For Netanyahu, like Trump, Only ‘Fraud’ Can Explain His DefeatIsrael’s democratic transition is set for Sunday, but nothing is certain amid the prime minister’s scorched-earth campaign to wreck his opponents’ coalition.NY Times, Jun 8, 2021
Naftali Bennett, a right-wing nationalist, will take office as Israel’s prime minister Sunday, if approved by parliament, but Mr. Netanyahu’s raging assault on his likely successor shows no sign of relenting. He has said there is a “deep state” conspiracy.

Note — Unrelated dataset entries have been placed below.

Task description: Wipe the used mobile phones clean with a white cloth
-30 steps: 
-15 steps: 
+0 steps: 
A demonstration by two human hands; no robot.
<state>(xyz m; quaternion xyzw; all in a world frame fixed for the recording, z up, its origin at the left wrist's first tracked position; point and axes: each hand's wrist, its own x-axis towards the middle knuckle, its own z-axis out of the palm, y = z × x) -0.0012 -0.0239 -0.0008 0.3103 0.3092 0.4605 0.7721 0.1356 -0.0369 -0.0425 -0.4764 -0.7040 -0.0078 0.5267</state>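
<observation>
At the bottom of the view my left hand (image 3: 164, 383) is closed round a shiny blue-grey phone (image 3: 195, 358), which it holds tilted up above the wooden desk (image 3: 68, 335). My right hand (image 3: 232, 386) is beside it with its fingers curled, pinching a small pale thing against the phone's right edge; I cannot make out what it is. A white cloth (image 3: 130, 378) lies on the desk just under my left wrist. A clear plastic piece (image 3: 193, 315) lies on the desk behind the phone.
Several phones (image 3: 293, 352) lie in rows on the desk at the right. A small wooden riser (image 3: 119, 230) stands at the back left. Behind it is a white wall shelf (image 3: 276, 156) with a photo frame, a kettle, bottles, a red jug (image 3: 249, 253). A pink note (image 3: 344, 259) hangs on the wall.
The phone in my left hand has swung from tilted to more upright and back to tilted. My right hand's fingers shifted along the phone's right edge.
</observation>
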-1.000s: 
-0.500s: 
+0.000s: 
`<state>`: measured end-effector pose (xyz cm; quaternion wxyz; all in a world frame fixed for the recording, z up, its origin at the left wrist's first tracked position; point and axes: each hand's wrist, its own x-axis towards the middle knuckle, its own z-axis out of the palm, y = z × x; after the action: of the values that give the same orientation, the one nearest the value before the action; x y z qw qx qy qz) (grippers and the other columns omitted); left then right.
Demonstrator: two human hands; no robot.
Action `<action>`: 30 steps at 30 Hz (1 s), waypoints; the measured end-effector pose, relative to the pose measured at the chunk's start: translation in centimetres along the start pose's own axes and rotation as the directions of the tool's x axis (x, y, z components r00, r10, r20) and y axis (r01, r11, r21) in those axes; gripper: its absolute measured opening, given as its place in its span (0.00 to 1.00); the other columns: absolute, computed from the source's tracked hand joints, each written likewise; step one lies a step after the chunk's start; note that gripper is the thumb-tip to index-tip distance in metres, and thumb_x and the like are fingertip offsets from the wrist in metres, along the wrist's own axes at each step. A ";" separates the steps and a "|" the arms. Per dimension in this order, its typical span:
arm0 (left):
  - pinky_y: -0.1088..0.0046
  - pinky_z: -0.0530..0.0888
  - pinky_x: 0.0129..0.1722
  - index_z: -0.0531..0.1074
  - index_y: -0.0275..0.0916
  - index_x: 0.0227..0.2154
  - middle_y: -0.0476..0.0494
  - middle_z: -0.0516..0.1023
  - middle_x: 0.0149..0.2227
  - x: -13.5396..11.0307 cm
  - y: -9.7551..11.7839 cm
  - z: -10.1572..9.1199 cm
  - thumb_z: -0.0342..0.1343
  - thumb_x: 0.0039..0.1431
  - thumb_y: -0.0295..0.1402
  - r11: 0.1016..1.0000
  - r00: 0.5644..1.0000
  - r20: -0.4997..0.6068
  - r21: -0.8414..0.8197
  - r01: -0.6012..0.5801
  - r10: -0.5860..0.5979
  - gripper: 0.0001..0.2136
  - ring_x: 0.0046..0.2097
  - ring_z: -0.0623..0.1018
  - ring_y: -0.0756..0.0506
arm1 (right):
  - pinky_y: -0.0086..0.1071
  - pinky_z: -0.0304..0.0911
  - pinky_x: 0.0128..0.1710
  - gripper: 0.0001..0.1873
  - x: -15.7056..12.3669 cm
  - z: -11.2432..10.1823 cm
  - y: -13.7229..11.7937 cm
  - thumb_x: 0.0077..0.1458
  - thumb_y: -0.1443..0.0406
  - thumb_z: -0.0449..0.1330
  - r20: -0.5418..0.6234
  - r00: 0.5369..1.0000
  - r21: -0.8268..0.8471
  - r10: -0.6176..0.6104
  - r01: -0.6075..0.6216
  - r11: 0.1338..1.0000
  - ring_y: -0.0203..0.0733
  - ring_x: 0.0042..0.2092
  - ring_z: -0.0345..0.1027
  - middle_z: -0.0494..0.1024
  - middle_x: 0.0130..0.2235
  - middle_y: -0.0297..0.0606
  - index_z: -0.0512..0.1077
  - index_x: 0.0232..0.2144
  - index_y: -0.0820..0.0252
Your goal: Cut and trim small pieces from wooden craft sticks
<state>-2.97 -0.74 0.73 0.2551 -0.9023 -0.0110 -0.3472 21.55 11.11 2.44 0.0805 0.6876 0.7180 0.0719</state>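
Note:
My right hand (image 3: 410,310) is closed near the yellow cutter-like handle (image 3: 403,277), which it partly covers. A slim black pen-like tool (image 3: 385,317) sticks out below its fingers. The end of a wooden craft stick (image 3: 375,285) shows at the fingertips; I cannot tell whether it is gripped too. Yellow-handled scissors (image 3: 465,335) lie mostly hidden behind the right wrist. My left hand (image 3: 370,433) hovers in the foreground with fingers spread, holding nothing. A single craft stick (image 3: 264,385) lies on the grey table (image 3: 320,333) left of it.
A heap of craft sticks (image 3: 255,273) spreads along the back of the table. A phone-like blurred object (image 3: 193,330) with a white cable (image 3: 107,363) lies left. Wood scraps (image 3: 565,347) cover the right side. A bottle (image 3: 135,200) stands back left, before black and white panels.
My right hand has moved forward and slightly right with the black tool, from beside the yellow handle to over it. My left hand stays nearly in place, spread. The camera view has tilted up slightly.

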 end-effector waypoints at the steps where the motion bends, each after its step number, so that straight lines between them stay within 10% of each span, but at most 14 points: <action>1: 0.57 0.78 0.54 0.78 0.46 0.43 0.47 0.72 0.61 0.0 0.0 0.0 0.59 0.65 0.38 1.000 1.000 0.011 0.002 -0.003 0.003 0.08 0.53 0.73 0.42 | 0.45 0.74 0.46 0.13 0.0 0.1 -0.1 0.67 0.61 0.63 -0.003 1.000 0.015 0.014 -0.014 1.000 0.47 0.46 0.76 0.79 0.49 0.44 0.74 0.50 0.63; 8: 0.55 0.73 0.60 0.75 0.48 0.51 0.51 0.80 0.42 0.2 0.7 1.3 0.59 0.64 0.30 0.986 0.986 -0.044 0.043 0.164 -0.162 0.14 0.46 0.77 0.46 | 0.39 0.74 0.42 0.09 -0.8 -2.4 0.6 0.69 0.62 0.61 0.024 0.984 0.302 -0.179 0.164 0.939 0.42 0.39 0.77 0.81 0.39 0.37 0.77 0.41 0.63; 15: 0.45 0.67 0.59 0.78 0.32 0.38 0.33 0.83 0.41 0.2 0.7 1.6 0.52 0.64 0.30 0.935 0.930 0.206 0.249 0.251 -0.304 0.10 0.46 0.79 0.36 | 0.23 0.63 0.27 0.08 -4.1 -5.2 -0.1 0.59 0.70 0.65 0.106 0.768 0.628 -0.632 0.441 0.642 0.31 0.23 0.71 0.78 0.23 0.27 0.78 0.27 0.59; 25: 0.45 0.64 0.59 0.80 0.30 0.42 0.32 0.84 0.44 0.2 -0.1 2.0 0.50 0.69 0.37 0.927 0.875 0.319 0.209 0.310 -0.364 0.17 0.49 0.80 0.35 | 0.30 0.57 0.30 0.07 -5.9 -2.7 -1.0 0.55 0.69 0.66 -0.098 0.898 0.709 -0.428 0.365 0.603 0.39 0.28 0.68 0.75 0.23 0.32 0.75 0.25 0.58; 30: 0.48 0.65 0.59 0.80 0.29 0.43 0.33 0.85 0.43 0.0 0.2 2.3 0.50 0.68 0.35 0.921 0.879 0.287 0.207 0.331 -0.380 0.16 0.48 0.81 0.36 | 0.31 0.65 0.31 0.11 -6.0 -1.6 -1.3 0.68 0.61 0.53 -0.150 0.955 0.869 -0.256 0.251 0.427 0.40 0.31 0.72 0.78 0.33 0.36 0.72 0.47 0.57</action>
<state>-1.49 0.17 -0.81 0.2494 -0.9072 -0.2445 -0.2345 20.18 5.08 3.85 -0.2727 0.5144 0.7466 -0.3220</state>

Mr. Netanyahu accuses Mr. Bennett of conducting a “fire sale on the country.” A “government of capitulation” awaits Israel after a “stolen” election, he says. As for the media, it is supposedly trying to silence him through “total fascism.”
Attacks by Mr. Netanyahu’s Likud party on Mr. Bennett’s small Yamina party have been so vicious that some Yamina politicians have needed security details. Idit Silman, a Yamina representative in the Knesset, or parliament, said in an interview on Channel 13 TV that a demonstrator outside her home had told her he was pained by what her family was going through, “but don’t worry, at the first chance we get, we’ll slaughter you.”
“Over a dozen years, Mr. Netanyahu convinced himself that anyone else ruling Israel would constitute an existential threat,” said Dahlia Scheindlin, a political analyst. “His strong-arm tactics present a direct challenge to a peaceful transition of power.”
Division and fear have been Mr. Netanyahu’s preferred political tools; and like America, Israel is split, to the point that the head of Israel’s internal security service, Shin Bet, warned a few days ago of “extremely violent and inciting discourse.” It was an unusual warning.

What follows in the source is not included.